[Provided data]

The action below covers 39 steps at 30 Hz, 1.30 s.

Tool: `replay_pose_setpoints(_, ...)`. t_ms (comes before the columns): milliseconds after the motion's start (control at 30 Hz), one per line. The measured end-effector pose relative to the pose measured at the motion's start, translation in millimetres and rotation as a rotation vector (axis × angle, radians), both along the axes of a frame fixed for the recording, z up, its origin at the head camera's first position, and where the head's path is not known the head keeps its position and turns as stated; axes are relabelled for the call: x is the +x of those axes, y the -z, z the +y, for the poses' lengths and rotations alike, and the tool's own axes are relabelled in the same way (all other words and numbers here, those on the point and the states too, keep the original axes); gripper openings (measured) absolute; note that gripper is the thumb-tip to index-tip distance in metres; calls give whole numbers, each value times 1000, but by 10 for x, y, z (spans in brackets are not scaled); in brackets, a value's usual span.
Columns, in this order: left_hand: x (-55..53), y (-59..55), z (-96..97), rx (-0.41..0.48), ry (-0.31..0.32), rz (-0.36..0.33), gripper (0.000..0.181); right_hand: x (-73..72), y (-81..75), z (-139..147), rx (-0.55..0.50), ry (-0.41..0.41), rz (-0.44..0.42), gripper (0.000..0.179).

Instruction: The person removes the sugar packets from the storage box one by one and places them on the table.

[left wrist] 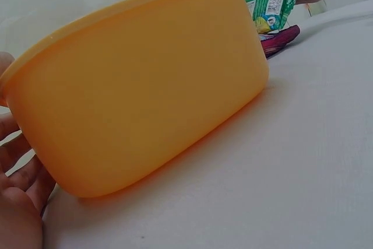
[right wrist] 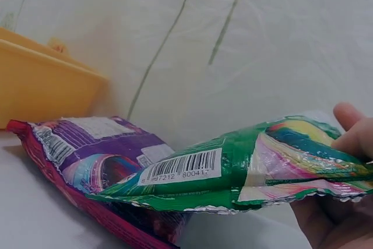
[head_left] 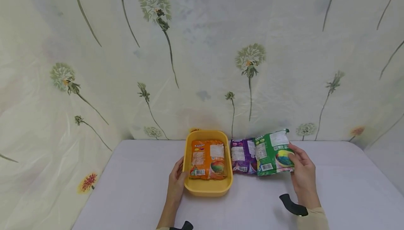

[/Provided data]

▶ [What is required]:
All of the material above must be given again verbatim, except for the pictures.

▶ [Task solution]:
The action below covers 39 steps at 30 Hz, 1.30 s.

Tool: `replay_pose_setpoints(_, ...)`. t_ms (comes before the columns): milliseconds after the motion's start (control at 30 Hz), one per line. The measured end-effector pose relative to the pose measured at the motion's start, translation in millimetres and rotation as a rotation vector (axis × angle, radians), both along the axes of a frame fixed for the recording, z up, its origin at the head camera's first position, and where the head's path is not known the head keeps its position and turns as stated; axes are relabelled for the call: x is the +x of those axes, y the -z, z the +y, for the poses' lengths and rotations alike, and the tool's own axes are relabelled in the same way (all other words and numbers here, those on the point and the states too, keep the original axes); gripper openings (measured) absolute; note that gripper is the thumb-tip to index-tip distance in metres; calls give whole numbers, each value times 1000, but by 10 for x, y, z (spans in brackets are not scaled); in brackets, a value's usual span.
Columns, in this order: left_hand: x (-55..53), y (-59..55), z (-96..97), rx (-0.41..0.48), ry (-0.31..0.32), rz (-0.36..0.33), gripper (0.000..0.181); right_hand: x (-73..72), y (-81..75), z (-139..147), rx (-0.55..0.50), ry (-0.41..0.41), rz (-0.44..0.42), gripper (0.000..0.179).

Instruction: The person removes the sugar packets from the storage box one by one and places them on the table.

[left wrist] 
[right wrist] 
[head_left] 

The reply to this exercise is complete.